# WHAT IS NEEDED
Every line of the listing should be repeated exactly.

# THE DATA

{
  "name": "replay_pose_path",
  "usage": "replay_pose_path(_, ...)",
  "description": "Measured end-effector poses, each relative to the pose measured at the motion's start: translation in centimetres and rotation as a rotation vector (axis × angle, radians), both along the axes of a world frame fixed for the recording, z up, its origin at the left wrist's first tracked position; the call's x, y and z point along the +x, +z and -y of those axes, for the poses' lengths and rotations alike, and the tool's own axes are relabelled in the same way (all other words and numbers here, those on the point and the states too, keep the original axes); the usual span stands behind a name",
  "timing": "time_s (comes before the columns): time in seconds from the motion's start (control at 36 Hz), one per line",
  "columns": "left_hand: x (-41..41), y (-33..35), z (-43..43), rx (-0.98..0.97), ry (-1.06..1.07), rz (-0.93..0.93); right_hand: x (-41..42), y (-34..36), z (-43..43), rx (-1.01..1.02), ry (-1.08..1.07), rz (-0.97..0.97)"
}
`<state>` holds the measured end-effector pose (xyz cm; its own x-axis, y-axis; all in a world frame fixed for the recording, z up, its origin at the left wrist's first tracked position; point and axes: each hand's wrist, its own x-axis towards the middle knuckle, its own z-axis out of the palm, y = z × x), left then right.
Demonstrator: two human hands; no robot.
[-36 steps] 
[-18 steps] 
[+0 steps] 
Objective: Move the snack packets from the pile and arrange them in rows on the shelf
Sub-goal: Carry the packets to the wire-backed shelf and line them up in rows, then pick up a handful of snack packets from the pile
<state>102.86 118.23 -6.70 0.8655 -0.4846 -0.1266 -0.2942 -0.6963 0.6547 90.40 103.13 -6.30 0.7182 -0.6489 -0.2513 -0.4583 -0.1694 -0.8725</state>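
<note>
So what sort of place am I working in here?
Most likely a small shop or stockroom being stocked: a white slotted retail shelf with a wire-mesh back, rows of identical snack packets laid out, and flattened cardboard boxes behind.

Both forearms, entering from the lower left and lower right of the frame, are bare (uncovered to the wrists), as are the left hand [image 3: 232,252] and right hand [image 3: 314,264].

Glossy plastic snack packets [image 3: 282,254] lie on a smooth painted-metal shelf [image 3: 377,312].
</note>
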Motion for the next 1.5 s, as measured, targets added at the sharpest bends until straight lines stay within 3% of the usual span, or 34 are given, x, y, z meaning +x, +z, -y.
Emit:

# THE COMPLETED TASK
{
  "name": "replay_pose_path",
  "usage": "replay_pose_path(_, ...)",
  "description": "Measured end-effector poses, each relative to the pose measured at the motion's start: translation in centimetres and rotation as a rotation vector (axis × angle, radians), both along the axes of a world frame fixed for the recording, z up, its origin at the left wrist's first tracked position; the call's x, y and z point along the +x, +z and -y of those axes, for the poses' lengths and rotations alike, and the tool's own axes are relabelled in the same way (all other words and numbers here, those on the point and the states too, keep the original axes); the usual span stands behind a name",
  "timing": "time_s (comes before the columns): time in seconds from the motion's start (control at 36 Hz), one per line",
  "columns": "left_hand: x (-41..41), y (-33..35), z (-43..43), rx (-0.98..0.97), ry (-1.06..1.07), rz (-0.93..0.93); right_hand: x (-41..42), y (-34..36), z (-43..43), rx (-1.01..1.02), ry (-1.08..1.07), rz (-0.97..0.97)"
}
`<state>` holds the measured end-effector pose (xyz cm; its own x-axis, y-axis; all in a world frame fixed for the recording, z up, its origin at the left wrist's first tracked position; point and axes: each hand's wrist, its own x-axis towards the middle knuckle, its own z-axis out of the palm, y = z × x), left then right.
Demonstrator: two human hands; no robot.
[-36 steps] 
[-18 steps] 
[+0 steps] 
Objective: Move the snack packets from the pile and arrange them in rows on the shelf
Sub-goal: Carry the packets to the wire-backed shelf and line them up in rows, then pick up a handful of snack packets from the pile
<state>102.86 118.23 -6.70 0.8655 -0.4846 -0.1266 -0.2942 -0.6963 0.6547 90.40 103.13 -6.30 0.7182 -0.6489 -0.2513 -0.4583 -0.1694 -0.8725</state>
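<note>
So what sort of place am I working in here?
Most likely a small shop or stockroom being stocked: a white slotted retail shelf with a wire-mesh back, rows of identical snack packets laid out, and flattened cardboard boxes behind.

Both forearms, entering from the lower left and lower right of the frame, are bare (uncovered to the wrists), as are the left hand [image 3: 232,252] and right hand [image 3: 314,264].

Glossy plastic snack packets [image 3: 282,254] lie on a smooth painted-metal shelf [image 3: 377,312].
</note>
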Motion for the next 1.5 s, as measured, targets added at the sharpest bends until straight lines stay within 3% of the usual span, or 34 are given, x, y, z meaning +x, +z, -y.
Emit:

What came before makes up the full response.